__TASK PROMPT__.
Figure out how many lines in the records below hold the string "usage". That number alone is the answer.

__DATA TO USE__.
::::

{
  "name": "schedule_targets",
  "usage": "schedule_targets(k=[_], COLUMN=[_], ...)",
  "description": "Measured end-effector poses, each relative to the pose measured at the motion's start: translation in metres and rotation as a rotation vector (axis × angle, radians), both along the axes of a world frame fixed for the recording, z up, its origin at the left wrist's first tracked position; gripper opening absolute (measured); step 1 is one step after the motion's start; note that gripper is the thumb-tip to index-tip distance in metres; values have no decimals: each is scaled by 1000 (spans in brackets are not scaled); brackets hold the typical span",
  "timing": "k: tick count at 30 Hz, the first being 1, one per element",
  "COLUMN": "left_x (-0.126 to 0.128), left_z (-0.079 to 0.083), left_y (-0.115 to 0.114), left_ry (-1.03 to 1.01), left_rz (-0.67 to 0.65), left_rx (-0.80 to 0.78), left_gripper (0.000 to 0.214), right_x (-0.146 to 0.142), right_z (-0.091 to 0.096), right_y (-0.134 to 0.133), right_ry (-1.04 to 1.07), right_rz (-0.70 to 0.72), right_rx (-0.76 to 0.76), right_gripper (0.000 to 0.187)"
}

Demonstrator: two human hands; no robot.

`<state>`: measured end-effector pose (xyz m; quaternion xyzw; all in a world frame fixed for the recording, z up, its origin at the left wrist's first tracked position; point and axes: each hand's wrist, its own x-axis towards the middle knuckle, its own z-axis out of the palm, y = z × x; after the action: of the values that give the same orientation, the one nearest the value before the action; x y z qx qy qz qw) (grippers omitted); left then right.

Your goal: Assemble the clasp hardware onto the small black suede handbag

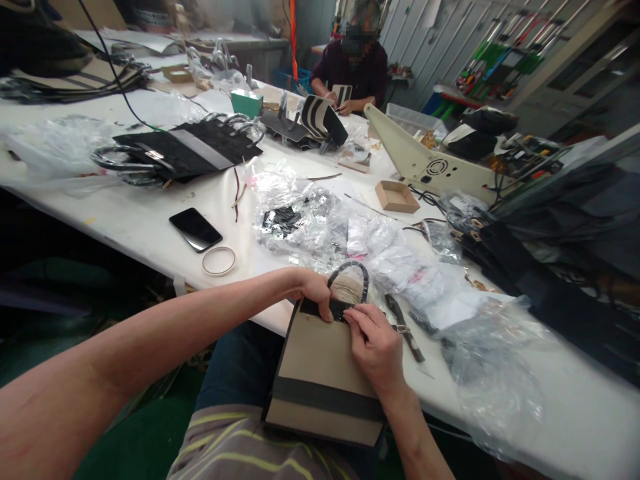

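A beige handbag [320,353] with a dark band lies tilted across my lap, its top against the table edge. Its black wrapped handle [365,283] arches up from the far side. My left hand [319,293] grips the bag's top edge, thumb pressed on the dark trim. Close beside it, my right hand [377,343] has thumb and forefinger pinched together at the same trim; whatever is between those fingertips is too small to make out. A dark strap with a buckle [404,328] lies on the table just right of the bag.
A phone [195,229] and a tape roll [219,261] lie to the left. Crumpled plastic bags [310,217] spread across the middle. A cardboard tray [397,197] and a cream machine [435,167] stand farther back. Across the table sits another person [353,73].
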<state>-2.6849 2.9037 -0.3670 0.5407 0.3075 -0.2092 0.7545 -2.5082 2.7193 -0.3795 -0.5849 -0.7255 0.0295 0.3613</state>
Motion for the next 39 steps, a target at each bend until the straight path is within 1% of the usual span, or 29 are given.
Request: schedule_targets(k=[2, 4, 7, 10, 13, 16, 18, 20, 22, 24, 26, 27, 29, 30, 31, 33, 36, 39], left_x=[0, -1, -1, 0, 0, 1, 1, 0, -1, -1, -1, -1, 0, 0, 0, 0, -1, -1], left_z=[-1, -2, -2, 1, 3, 5, 5, 5, 5, 5, 6, 6, 6, 7, 7, 8, 8, 9], left_y=[-1, -1, 0, 0, 0, -1, -1, -1, -1, 0, 1, 1, 1, 1, 1, 0, -1, -1], left_ry=[-13, -31, -32, -26, -34, -31, -26, -29, -30, -16, -6, -4, 0, 2, 5, 9, 10, 5], left_rz=[8, 7, 2, -11, -18, -16, -21, -25, -24, -23, -30, -34, -35, -31, -24, -17, -21, -13], left_rx=[4, 15, 26, 24, 24, 38, 41, 27, 7, -4, -12, -15, -14, -12, -10, -17, -29, -12], left_gripper=[35, 35, 35, 37, 35, 34, 34, 36, 38, 38, 35, 34, 33, 33, 32, 31, 29, 29], right_x=[2, 3, 1, -1, -3, -3, -1, 3, 10, 17, 20, 20, 17, 15, 13, 9, 5, 3], right_z=[9, 17, 24, 22, 17, 11, 12, 17, 28, 40, 50, 53, 55, 54, 53, 48, 44, 44], right_y=[1, 3, 6, 10, 11, 12, 13, 13, 12, 8, 4, 2, -1, -1, 0, 2, 8, 11], right_ry=[26, 1, -82, -130, -145, -111, -45, 64, 171, 229, 274, 310, 375, 386, 380, 343, 293, 237], right_rz=[42, 72, 89, 107, 113, 108, 118, 139, 134, 97, 42, 15, -21, -30, -35, -49, -44, -46], right_rx=[-73, -119, -114, -103, -68, -42, -63, -104, -144, -194, -282, -341, -460, -504, -529, -523, -474, -424], right_gripper=[22, 21, 16, 15, 17, 18, 18, 18, 20, 22, 19, 21, 35, 36, 30, 13, 14, 15])
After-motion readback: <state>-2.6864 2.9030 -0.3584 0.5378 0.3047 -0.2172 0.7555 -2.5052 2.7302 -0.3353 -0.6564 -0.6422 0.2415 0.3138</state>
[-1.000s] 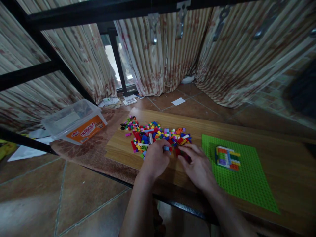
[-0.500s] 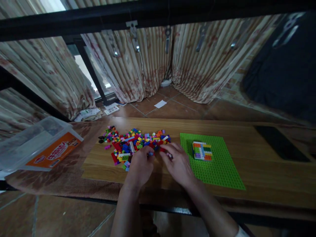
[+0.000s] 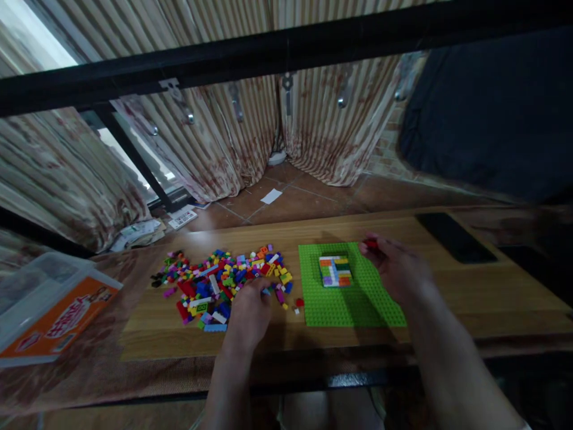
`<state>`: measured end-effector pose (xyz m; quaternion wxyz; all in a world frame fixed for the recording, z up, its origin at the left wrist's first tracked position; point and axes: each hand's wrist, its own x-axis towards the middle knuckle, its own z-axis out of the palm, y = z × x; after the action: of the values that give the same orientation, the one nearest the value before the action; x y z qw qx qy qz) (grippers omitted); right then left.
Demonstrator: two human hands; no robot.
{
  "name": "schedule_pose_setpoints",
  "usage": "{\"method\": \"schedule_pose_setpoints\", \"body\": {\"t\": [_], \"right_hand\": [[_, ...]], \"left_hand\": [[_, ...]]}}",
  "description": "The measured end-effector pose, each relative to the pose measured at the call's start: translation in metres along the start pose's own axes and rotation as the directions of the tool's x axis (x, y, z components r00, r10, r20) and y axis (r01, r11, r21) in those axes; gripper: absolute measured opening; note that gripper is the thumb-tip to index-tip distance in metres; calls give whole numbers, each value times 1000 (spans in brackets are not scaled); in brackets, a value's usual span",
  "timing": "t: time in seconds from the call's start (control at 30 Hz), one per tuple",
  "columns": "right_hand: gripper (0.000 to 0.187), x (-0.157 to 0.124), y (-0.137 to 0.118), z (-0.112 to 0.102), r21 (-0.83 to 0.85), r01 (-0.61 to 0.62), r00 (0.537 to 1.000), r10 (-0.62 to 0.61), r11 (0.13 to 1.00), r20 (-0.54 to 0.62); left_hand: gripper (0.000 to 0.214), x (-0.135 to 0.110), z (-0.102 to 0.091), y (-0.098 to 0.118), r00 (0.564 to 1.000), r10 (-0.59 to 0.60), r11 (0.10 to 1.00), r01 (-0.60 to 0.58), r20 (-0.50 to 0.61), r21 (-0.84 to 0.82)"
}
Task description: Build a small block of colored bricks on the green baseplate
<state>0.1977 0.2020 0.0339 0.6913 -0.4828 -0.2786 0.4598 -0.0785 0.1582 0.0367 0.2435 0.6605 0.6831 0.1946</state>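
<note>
My right hand point(image 3: 396, 266) is raised over the right side of a green baseplate point(image 3: 324, 310), its fingers pinched on a small red brick point(image 3: 371, 244). On the baseplate stands a low block built of multicoloured bricks point(image 3: 335, 272). My left hand point(image 3: 251, 304) rests at the near right edge of a spread pile of loose bricks point(image 3: 215, 280). Its fingers are curled closed; whatever is between them is hidden, though small bricks lie right beside the fingertips. A loose red brick point(image 3: 299, 303) and a small white brick point(image 3: 296, 311) lie on the wood left of the baseplate.
A clear plastic box point(image 3: 58, 310) with an orange label stands at the left. A dark flat panel point(image 3: 456, 237) lies on the wooden board point(image 3: 277, 337) to the right. A black bar point(image 3: 224, 54) crosses in front of the curtains.
My right hand has moved right from the pile to above the baseplate with the red brick. My left hand stays by the pile. The view has turned to the right.
</note>
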Motion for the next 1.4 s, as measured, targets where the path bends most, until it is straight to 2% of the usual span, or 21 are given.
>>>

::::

__RESULT FOR THIS EXERCISE__.
2